— TASK ITEM —
Using the records below, locate all lines containing "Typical" and return them.

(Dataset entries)

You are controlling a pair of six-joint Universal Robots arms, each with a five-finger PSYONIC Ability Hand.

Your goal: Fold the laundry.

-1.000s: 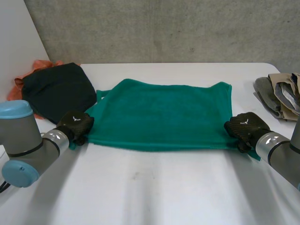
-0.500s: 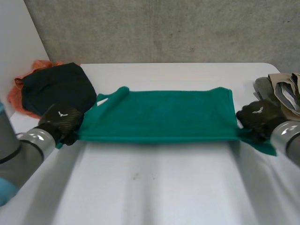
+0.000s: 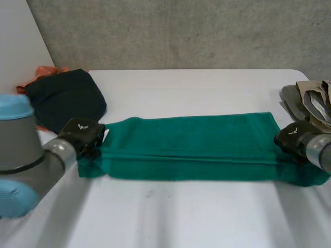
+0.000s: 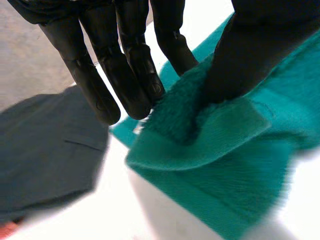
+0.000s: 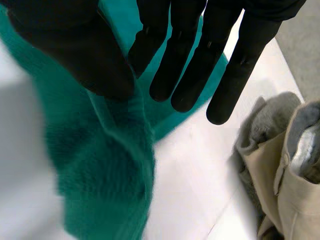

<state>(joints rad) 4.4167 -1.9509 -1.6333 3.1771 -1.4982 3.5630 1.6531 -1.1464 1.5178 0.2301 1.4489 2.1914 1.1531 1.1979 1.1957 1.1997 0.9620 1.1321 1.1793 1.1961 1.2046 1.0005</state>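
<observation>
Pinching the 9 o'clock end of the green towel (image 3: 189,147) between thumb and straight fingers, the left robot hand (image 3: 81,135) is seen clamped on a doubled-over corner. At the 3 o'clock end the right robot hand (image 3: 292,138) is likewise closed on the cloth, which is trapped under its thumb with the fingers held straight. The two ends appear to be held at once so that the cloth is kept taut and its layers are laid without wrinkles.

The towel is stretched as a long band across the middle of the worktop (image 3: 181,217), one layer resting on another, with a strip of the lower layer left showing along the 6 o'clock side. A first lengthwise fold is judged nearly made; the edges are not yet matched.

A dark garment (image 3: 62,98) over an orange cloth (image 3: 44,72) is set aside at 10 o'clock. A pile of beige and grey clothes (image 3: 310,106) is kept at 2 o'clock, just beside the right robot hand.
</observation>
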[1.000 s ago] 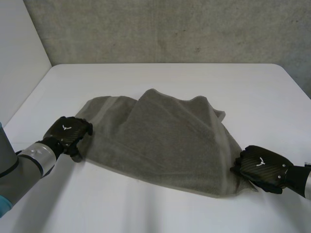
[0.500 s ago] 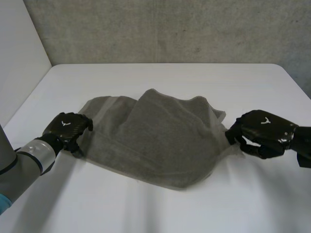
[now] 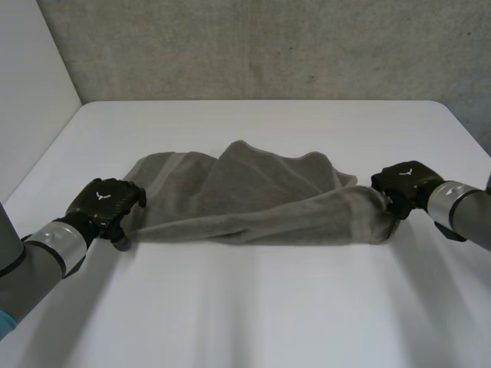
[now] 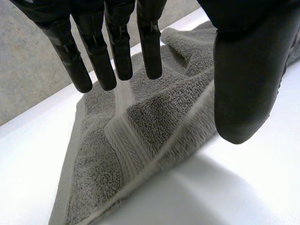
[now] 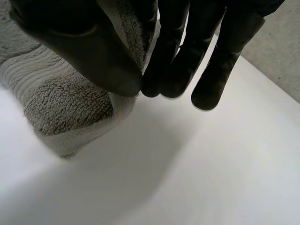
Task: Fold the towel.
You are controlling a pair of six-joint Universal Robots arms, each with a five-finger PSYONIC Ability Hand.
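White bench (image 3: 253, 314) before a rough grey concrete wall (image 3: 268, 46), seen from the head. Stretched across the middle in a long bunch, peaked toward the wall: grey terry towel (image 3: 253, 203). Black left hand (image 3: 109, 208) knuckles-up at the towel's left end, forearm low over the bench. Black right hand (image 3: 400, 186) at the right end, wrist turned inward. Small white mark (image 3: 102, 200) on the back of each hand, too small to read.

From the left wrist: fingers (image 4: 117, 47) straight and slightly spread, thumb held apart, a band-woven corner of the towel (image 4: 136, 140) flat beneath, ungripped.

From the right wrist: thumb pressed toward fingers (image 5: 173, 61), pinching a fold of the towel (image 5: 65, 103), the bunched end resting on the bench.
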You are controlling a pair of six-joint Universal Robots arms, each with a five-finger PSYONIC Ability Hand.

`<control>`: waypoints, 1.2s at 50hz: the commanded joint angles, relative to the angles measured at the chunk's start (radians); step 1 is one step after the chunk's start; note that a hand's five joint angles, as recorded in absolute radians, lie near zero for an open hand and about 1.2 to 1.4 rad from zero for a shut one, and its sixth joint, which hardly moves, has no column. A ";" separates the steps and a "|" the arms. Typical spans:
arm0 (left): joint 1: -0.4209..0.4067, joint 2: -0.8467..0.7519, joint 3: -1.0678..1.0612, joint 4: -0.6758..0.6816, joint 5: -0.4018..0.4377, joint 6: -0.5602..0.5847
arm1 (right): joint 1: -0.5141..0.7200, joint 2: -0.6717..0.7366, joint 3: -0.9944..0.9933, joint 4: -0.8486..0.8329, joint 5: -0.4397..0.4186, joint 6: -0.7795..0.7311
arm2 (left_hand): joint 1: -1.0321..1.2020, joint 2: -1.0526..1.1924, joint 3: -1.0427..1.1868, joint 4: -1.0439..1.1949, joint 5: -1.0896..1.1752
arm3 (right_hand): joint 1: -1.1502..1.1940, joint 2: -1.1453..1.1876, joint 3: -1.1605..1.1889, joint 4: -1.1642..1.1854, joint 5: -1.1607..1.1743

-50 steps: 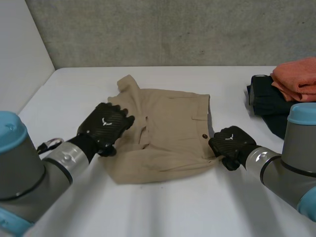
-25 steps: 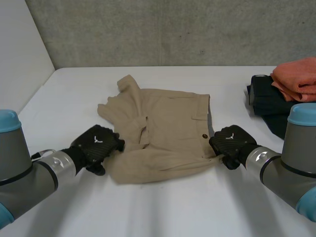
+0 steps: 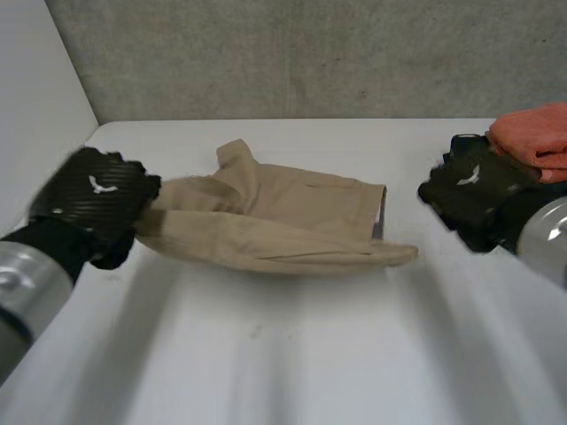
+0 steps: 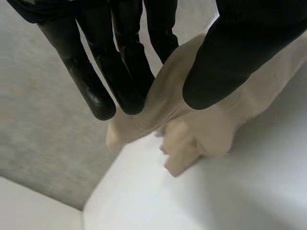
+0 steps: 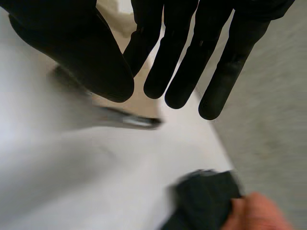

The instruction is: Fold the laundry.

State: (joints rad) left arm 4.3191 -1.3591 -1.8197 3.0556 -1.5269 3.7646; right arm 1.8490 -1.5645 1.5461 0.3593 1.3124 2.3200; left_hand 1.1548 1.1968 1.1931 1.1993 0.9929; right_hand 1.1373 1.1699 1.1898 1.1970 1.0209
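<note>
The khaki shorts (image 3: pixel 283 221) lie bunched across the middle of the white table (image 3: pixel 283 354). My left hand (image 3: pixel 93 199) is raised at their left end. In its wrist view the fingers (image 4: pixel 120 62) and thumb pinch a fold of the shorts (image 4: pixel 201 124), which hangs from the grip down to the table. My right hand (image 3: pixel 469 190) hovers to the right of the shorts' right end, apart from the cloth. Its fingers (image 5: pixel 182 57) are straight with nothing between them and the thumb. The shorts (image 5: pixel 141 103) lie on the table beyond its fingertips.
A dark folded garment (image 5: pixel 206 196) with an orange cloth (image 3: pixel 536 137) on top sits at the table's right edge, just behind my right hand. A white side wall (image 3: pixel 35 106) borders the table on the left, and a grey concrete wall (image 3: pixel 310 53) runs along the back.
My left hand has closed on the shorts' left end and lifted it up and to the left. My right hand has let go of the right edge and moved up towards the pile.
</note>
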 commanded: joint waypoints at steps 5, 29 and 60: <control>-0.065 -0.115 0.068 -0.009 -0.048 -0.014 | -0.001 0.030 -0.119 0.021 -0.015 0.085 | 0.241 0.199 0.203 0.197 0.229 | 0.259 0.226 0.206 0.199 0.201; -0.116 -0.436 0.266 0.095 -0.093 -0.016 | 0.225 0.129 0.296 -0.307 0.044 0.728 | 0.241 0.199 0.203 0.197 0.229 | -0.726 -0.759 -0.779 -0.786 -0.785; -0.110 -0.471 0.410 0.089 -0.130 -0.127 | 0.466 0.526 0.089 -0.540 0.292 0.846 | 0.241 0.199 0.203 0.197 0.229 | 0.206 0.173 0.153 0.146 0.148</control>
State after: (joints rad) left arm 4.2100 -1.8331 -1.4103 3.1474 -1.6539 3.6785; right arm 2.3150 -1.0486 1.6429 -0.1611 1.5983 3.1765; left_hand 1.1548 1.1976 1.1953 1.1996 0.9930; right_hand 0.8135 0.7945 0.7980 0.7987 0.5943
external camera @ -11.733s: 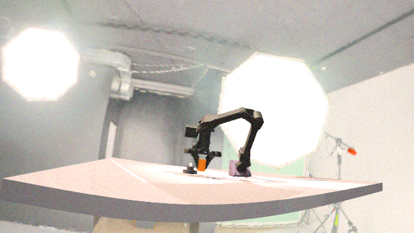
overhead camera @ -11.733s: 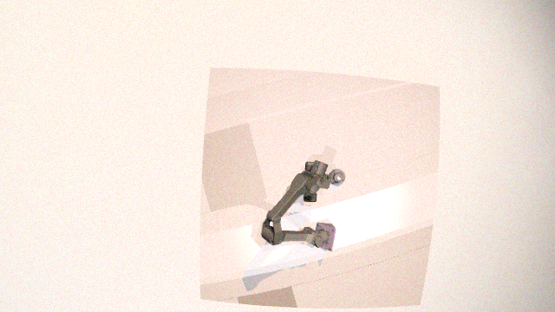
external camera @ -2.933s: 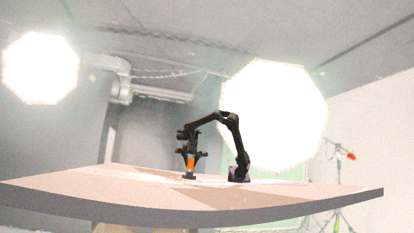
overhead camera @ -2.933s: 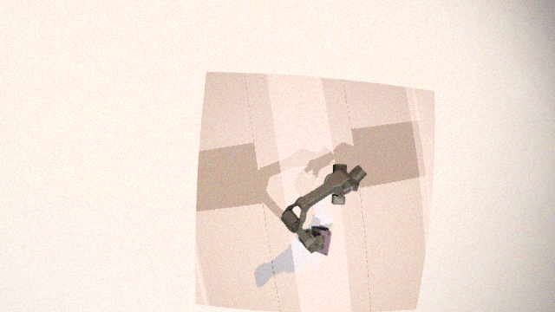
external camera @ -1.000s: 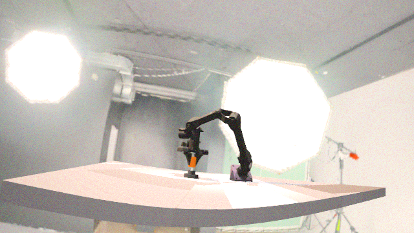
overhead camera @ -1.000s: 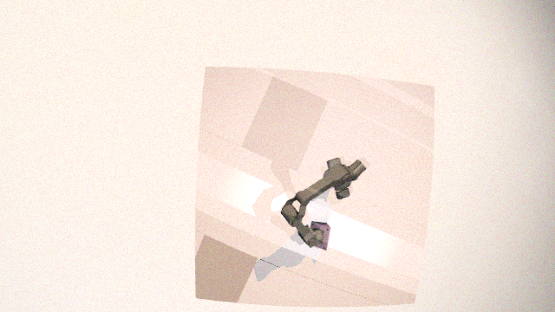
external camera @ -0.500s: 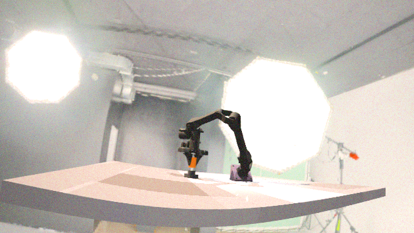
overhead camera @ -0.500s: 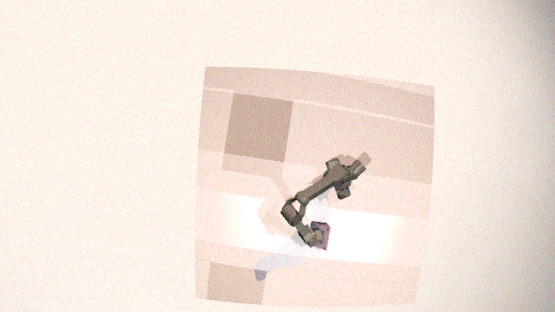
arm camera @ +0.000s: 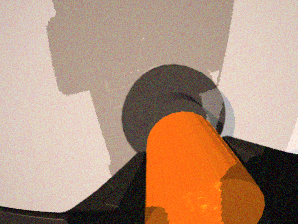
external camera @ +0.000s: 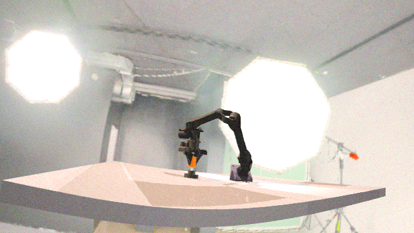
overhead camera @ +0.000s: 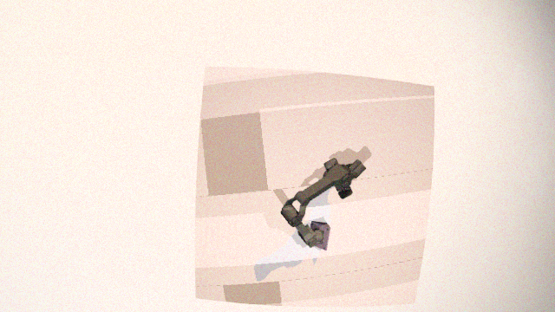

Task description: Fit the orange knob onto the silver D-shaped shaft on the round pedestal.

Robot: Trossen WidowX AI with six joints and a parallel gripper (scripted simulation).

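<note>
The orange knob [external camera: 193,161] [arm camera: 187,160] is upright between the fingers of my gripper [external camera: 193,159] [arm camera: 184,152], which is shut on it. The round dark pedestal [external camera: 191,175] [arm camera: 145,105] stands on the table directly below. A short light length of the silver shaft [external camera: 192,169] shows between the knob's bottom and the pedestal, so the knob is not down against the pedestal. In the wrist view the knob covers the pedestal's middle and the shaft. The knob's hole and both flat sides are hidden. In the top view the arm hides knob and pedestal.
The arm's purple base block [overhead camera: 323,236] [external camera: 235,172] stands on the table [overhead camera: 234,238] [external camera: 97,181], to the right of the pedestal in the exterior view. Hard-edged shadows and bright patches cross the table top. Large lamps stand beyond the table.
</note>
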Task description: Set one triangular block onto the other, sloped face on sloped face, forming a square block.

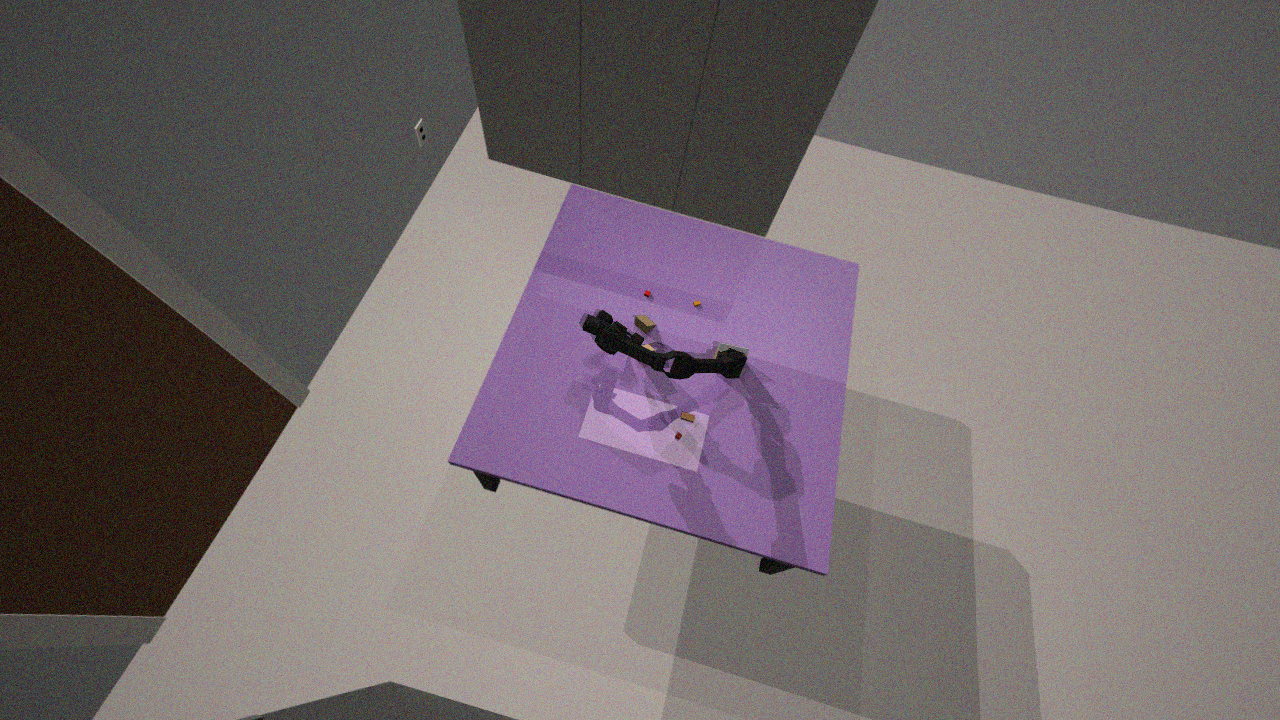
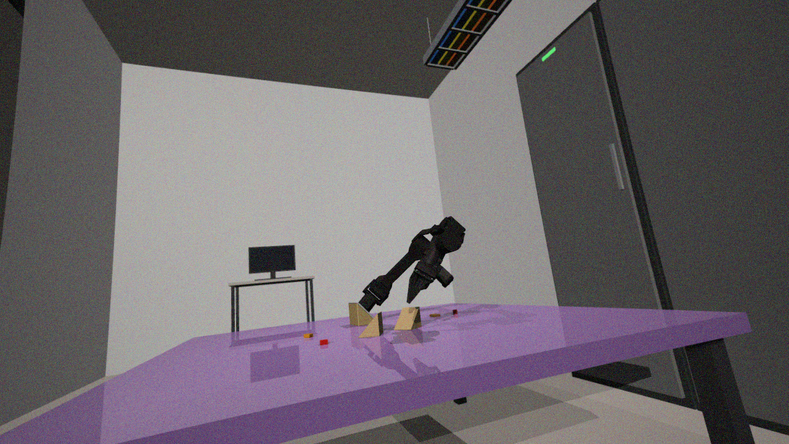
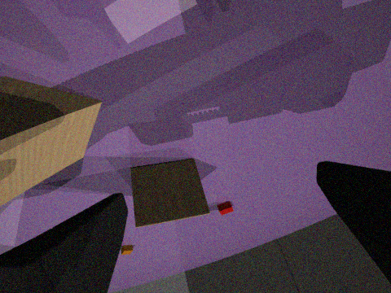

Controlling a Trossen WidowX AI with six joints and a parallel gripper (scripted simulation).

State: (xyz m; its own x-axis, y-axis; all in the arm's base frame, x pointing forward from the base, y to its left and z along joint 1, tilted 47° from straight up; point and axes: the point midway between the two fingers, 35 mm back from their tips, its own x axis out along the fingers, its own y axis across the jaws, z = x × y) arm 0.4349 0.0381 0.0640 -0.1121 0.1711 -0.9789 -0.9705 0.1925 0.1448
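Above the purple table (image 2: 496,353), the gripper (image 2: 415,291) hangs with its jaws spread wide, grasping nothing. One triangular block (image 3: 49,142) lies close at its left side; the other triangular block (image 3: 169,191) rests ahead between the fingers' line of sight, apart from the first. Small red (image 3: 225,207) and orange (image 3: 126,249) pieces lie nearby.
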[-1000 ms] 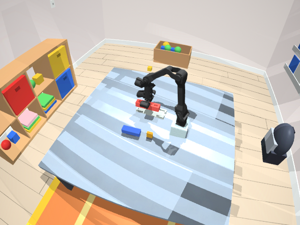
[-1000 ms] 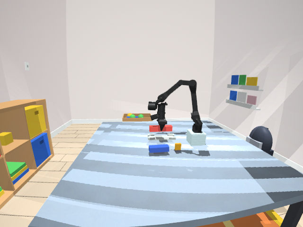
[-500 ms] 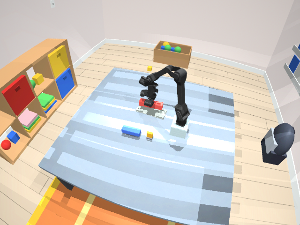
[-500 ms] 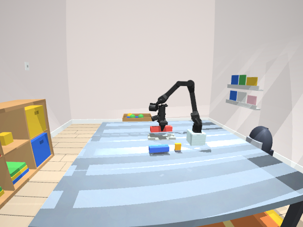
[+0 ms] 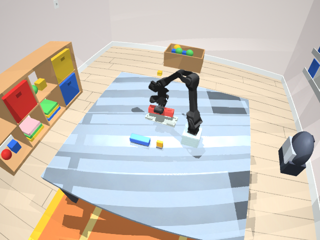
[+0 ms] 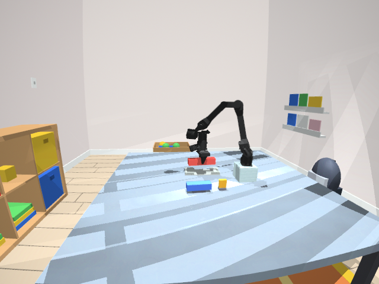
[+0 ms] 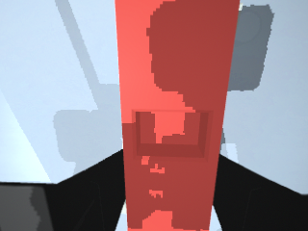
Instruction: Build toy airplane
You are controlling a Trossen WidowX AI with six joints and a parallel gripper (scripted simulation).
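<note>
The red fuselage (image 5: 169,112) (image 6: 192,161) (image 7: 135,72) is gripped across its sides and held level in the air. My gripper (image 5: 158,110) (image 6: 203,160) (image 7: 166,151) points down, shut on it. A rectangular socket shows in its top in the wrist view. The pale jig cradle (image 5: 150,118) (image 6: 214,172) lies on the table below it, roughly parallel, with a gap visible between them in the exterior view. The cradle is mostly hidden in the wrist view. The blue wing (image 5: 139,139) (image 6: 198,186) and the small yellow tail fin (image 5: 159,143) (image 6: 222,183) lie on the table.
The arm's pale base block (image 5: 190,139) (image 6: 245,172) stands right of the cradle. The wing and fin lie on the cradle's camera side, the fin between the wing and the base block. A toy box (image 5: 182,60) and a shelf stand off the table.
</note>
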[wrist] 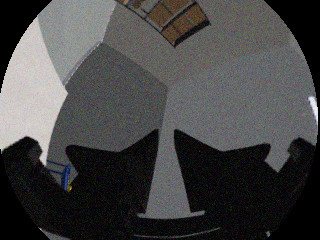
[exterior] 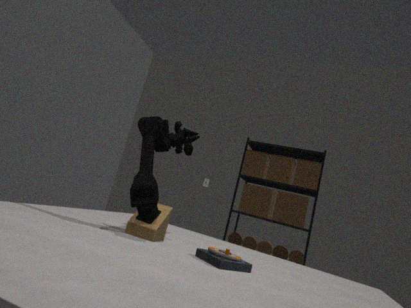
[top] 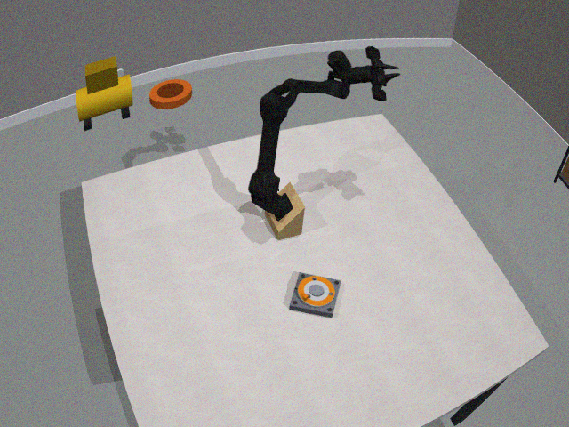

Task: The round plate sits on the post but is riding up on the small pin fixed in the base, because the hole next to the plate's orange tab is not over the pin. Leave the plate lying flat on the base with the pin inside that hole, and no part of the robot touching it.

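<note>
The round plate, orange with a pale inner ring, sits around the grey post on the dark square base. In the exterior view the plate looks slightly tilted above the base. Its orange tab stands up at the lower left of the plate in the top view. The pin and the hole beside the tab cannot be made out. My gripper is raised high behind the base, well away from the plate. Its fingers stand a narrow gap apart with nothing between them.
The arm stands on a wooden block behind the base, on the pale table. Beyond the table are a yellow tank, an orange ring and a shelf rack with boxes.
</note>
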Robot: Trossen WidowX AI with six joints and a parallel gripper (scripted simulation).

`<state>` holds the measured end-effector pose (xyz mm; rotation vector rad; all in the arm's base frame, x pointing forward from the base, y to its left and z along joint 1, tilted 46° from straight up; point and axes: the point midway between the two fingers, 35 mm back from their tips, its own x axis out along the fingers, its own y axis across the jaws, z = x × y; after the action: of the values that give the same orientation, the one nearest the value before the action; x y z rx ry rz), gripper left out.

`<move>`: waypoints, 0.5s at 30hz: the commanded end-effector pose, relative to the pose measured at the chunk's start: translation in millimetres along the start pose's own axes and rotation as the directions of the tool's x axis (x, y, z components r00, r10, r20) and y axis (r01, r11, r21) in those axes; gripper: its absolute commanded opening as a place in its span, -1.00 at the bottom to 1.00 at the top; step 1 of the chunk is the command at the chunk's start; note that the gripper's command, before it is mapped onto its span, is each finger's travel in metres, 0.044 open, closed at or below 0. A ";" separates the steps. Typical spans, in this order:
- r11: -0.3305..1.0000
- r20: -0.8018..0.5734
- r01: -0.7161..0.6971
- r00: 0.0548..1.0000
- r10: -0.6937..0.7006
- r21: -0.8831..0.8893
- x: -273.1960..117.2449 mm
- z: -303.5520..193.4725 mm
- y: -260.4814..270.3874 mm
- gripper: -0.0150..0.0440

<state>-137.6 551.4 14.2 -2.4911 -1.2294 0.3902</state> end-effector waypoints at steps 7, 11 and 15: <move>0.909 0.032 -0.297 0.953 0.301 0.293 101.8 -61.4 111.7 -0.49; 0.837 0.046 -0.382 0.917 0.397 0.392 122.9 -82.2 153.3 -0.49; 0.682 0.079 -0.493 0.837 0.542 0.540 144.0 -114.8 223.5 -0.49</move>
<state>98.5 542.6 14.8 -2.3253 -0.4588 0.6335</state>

— ANSWER TO THIS EXERCISE —
`<control>`: waypoints, 1.2s at 50hz: the commanded joint angles, relative to the angles measured at the chunk's start (radians); step 1 is one step after the chunk's start; note that a hand's five joint angles, as recorded in absolute radians, lie near zero for an open hand and about 1.2 to 1.4 rad from zero for a shut one, and its sixth joint, which hardly moves, has no column. A ";" separates the steps and a "|" the arms. Typical spans:
`<move>`: waypoints, 0.5s at 30hz: the commanded end-effector pose, relative to the pose measured at the chunk's start: translation in millimetres along the start pose's own axes and rotation as the directions of the tool's x axis (x, y, z components r00, r10, r20) and y axis (r01, r11, r21) in those axes; gripper: its absolute commanded opening as a place in its span, -1.00 at the bottom to 1.00 at the top; step 1 of the chunk is the command at the chunk's start; note that the gripper's command, before it is mapped onto its span, is each finger's travel in metres, 0.044 open, closed at or below 0. A ";" separates the steps. Typical spans, in this order:

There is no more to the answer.